An incentive package to boost manufacturing and exports for the next state budget is in the works, with the Finance Ministry in discussions with the Investment Ministry about measures to support the private sector with a specific focus on industry and exports and the unifying of procedures, Finance Minister Ahmed Kouchouk said yesterday at an event with the National Press Authority. “We want to eliminate the idea of exemptions from our dictionary, so we are currently relying on more sustainable incentives policies than the idea of granting exemptions,” Kouchouk explained.

The ministry has big targets for the end of the next fiscal year, planning to reduce the debt-to-GDP ratio to 84%, down from 89% at the end of the last fiscal year. This entails reducing external government debt to below USD 79 bn by June 2025.

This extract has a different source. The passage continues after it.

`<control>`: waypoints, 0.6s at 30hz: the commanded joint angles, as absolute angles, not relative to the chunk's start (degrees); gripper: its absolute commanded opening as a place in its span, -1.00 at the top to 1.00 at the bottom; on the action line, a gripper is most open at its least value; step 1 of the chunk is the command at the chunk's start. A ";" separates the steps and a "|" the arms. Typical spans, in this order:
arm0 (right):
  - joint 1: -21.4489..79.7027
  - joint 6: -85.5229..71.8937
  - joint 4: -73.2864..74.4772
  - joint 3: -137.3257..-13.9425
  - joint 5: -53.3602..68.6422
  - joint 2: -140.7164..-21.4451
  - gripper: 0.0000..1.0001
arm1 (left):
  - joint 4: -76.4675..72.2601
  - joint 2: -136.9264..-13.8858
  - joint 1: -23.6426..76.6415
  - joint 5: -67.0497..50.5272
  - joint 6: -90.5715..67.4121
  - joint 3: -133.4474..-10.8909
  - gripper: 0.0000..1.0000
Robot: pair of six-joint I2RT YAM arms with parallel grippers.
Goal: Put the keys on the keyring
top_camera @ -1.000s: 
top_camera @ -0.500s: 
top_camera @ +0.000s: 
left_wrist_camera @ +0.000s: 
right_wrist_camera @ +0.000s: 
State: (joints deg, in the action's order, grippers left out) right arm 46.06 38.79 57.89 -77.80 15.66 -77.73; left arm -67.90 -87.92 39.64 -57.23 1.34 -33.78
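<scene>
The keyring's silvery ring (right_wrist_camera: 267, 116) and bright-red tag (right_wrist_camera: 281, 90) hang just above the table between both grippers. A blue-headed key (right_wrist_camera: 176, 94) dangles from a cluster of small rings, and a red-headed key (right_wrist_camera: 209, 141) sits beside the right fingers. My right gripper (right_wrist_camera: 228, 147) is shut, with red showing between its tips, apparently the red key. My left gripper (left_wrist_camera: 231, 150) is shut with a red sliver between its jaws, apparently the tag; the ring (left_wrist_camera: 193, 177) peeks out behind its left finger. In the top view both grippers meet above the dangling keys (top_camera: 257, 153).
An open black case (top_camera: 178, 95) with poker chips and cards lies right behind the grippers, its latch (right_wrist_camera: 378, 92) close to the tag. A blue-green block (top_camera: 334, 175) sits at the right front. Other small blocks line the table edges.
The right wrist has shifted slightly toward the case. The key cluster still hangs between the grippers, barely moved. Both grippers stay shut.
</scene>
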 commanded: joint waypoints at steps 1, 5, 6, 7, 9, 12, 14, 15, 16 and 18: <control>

Sovereign sukuk and green bonds will also play a role in this, by attracting more local investors to reduce the cost of borrowing, according to the minister.

Support for the middle class will also be a feature of the next budget, with Kouchouk explaining that increased social spending in this regard will help create more jobs and improve services.

But rising education and healthcare costs presents a challenge, with education costs rising 26% and healthcare by 25% in the first five months of the year — above the average sector spending growth of around 10%.

But we should be ok on the wheat import front, as the minister said that even if global wheat prices rise, the government is buying shipments when prices are low.